Requirement »
Return an exact copy of the data, starting at its first line and ending at the line that contains "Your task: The", minus any pictures.

Data below »
-- Opening Marker --

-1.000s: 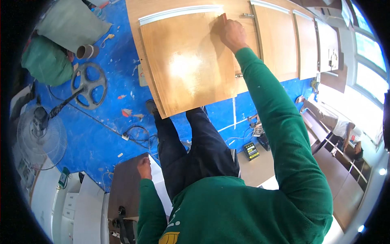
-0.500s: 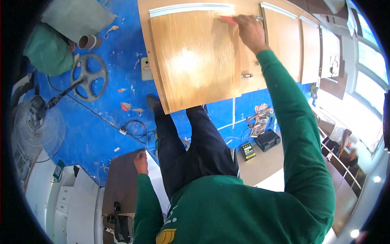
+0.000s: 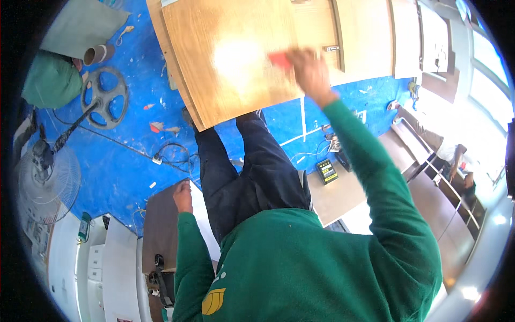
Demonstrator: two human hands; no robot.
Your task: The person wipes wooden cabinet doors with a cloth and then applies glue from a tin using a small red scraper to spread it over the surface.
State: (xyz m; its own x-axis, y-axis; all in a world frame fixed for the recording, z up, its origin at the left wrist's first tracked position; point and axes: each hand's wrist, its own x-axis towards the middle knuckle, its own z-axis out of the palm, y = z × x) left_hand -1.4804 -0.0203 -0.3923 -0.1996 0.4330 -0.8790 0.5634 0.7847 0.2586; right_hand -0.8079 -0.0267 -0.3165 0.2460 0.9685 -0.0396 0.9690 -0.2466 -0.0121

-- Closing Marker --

Output for this task »
-1.000s: 
-0.500s: 
+0.000s: 
Demonstrator: two human hands; no robot.
Your task: The person wipes wooden cabinet doors with a cloth and then applies glue from a tin using a small red scraper to spread it over the surface.

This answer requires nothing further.